MONDIALEMENT répandu, pratiqué, regardé, commenté, le football alimente les passions, aussi bien celles des aficionados que de ceux qui en ont horreur. La déferlante va être telle qu’il sera difficile aux agnostiques et autres indifférents de se tenir en dehors du phénomène.
«Il y a un aspect de cruauté aveugle et cynique dans cette grand-messe médiatique, sportive et financière, analyse Denis Müller, professeur d’éthique à l’université de Lausanne (Suisse). C ’est aussi un très dur miroir des inégalités et des injustices de la société capitaliste et néolibérale mondiale. Des millions de personnes, souvent très pauvres et en tout cas très anonymes, se passionnent pour le destin de leur joueur préféré et se projettent ainsi, à travers leurs idoles, dans un destin magique, divin ou au moins exceptionnel. Le football fonctionne comme une quasi-religion.»
L’engouement populaire, l’absence de distance critique des médias et de l’opinion publique atteignent un degré tel que d’aucuns, dans la tradition marxiste, auront beau jeu de dénoncer cette nouvelle version de l’opium du peuple.
Voir la vie en Bleus.
De fait, comment ne pas voir l’impact politique et médiatique qui déborde totalement du seul champ sportif ? Le Dr Paclet (lire ci-contre) en est parfaitement conscient, comme tous les membres du staff de l’équipe de France. Et son confrère le Dr Serge Tisseron, psychiatre et psychanalyste, spécialiste des images, le confirme : «Tout ce tintouin va masquer les vrais problèmes nationaux et internationaux. Certainement sur une durée d’un mois, on court le risque d’oublier et de faire oublier les problèmes sérieux. Mais n’est-ce pas justement l’intérêt de beaucoup de nos responsables?» Donc, à voir la vie en Bleus, les Français perdront de vue Clearstream et les banlieues, l’Iran et le terrorisme, la grippe aviaire et le sida en Afrique. Rideau sur tout ce qui ne tourne pas rond dans le monde.
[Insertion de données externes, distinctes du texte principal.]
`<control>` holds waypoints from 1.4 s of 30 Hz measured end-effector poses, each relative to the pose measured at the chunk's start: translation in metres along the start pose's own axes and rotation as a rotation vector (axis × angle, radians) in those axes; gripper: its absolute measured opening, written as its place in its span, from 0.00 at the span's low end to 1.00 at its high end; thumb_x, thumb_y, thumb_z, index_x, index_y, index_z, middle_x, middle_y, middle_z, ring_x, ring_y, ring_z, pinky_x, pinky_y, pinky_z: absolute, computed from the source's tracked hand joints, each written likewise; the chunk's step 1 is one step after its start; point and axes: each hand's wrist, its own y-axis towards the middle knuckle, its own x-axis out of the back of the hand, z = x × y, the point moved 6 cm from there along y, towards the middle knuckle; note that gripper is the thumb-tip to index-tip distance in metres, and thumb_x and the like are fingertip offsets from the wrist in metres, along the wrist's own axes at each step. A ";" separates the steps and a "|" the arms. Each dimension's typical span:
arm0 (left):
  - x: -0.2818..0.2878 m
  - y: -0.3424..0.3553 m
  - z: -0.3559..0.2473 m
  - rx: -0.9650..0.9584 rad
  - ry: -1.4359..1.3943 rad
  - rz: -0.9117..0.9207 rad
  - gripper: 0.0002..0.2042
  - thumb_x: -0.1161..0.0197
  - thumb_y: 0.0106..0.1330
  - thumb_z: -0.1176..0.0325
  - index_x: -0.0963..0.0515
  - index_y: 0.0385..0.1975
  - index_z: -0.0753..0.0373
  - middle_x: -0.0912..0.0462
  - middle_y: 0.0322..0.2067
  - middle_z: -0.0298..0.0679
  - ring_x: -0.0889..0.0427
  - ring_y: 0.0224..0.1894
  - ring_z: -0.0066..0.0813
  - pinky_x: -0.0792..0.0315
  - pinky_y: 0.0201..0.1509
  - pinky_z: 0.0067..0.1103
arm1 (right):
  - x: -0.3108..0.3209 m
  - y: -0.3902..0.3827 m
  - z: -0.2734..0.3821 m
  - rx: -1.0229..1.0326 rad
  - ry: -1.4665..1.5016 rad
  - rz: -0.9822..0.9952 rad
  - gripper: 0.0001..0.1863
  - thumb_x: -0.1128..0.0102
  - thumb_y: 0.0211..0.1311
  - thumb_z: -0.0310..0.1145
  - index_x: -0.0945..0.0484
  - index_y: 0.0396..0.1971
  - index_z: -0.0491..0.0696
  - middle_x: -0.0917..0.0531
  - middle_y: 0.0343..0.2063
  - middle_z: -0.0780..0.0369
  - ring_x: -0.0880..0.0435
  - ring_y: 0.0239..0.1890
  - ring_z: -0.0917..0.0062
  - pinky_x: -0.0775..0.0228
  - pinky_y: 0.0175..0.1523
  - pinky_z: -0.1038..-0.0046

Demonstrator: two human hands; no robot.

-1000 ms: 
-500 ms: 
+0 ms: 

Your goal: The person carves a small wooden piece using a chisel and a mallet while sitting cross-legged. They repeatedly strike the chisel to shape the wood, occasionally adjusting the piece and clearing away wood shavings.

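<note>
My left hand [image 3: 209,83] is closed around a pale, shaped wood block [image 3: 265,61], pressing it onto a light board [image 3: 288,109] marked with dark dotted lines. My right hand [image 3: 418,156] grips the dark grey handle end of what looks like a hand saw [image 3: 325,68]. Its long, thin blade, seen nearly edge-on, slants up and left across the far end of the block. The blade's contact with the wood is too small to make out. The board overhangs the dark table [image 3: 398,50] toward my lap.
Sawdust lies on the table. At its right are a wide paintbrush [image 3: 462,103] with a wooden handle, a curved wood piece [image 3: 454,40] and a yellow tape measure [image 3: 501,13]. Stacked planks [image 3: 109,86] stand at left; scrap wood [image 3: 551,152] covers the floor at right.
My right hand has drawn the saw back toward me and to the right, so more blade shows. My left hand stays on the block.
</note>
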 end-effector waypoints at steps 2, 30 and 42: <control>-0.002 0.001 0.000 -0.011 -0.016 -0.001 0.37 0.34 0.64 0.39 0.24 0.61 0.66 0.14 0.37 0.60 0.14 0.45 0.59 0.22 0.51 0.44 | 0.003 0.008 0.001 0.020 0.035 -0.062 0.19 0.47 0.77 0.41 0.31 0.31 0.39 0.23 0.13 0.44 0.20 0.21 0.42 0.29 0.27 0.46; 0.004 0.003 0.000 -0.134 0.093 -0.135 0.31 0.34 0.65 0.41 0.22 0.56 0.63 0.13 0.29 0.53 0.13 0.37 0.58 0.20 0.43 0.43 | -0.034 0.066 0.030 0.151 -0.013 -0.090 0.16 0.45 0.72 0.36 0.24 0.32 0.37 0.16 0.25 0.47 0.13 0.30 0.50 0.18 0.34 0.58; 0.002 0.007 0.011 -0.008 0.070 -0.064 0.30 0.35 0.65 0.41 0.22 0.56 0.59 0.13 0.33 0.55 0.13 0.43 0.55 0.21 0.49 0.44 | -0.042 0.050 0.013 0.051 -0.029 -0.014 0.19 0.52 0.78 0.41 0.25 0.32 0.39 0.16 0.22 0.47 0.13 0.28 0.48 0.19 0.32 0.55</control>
Certes, les images du Mondial ne sont pas intrinsèquement nocives. Et même, «cette conscience que va éprouver chaque téléspectateur, en les regardant, d’appartenir à la grande communauté de l’humanité entière, en regardant le même match partout en même temps, en soi peut présenter des vertus pacifiantes, estime le Dr Tisseron. En quoi voir le match à la télé est-il très différent de le voir depuis la tribune, où on fait nécessairement partie d’un clan de supporters, confronté au camp adverse, avecles risques de dérapages conflictuels et violents?»
Mais, rappelle le psychiatre, «il faut bien être conscient qu’on est sous l’empire du pouvoir d’illusion exercé par les images, avec des allers-retours entre réalité et fiction et l’envahissement de tous les supports, cinéma, jeux vidéo, mais aussi vêtements, styles de coupe de cheveux. A cet égard, l’avènement du tout-numérique va maximiser l’illusion».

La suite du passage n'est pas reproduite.